§ Action item: Write out the line that has "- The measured" in it, along with each line that comes after it until the listing ends, and add nothing.
[Start of section]
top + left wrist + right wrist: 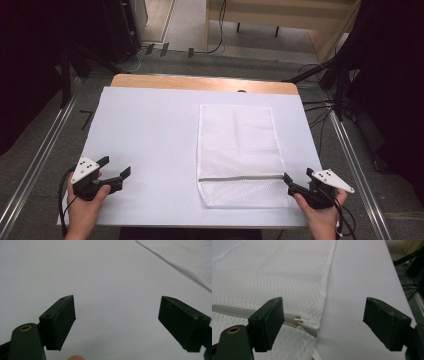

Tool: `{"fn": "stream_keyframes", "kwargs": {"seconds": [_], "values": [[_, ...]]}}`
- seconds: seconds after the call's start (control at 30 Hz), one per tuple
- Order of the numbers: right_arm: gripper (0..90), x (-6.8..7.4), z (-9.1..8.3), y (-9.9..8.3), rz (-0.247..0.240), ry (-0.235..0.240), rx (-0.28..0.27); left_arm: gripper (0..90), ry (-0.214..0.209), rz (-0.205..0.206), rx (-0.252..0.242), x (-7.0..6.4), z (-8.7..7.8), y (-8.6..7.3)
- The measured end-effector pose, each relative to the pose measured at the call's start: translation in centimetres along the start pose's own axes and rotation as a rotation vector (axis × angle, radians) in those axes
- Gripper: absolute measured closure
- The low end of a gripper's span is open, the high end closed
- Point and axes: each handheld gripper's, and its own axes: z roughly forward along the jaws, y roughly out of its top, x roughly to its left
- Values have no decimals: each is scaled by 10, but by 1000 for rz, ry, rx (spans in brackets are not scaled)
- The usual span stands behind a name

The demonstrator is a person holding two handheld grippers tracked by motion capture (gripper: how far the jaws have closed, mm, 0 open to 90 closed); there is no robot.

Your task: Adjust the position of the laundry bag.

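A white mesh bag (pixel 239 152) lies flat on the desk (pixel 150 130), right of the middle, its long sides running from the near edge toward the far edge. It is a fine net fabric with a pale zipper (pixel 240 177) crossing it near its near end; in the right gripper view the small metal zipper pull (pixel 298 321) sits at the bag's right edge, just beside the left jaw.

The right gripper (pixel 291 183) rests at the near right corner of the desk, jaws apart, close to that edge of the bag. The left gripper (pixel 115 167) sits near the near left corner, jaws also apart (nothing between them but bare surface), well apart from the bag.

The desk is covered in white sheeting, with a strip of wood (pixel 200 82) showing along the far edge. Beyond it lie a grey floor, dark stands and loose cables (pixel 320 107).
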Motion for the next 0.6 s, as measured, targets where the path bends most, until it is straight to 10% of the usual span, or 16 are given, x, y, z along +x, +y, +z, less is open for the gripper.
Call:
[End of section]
§ Exercise response:
- The measured end-effector pose, each relative to the pose measured at the call's start: translation in centimetres along the start pose's own axes and rotation as a rotation vector (axis × angle, radians) in those axes
- Gripper: absolute measured closure
- The low end of a gripper's span is open, the high end closed
- Point and axes: each handheld gripper's, and its own axes: z roughly forward along the jaws, y roughly out of its top, x roughly to its left
- Values have no decimals: each is scaled by 10, but by 1000 for rz, ry, rx (spans in brackets are not scaled)
- The usual span stands behind a name

The demonstrator is a person holding two handheld grippers tracked by motion capture (gripper: how far the jaws have closed, mm, 0 open to 90 closed); there is no robot.

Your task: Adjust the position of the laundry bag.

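A white mesh bag (pixel 239 152) lies flat on the desk (pixel 150 130), right of the middle, its long sides running from the near edge toward the far edge. It is a fine net fabric with a pale zipper (pixel 240 177) crossing it near its near end; in the right gripper view the small metal zipper pull (pixel 298 321) sits at the bag's right edge, just beside the left jaw.

The right gripper (pixel 291 183) rests at the near right corner of the desk, jaws apart, close to that edge of the bag. The left gripper (pixel 115 167) sits near the near left corner, jaws also apart (nothing between them but bare surface), well apart from the bag.

The desk is covered in white sheeting, with a strip of wood (pixel 200 82) showing along the far edge. Beyond it lie a grey floor, dark stands and loose cables (pixel 320 107).
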Motion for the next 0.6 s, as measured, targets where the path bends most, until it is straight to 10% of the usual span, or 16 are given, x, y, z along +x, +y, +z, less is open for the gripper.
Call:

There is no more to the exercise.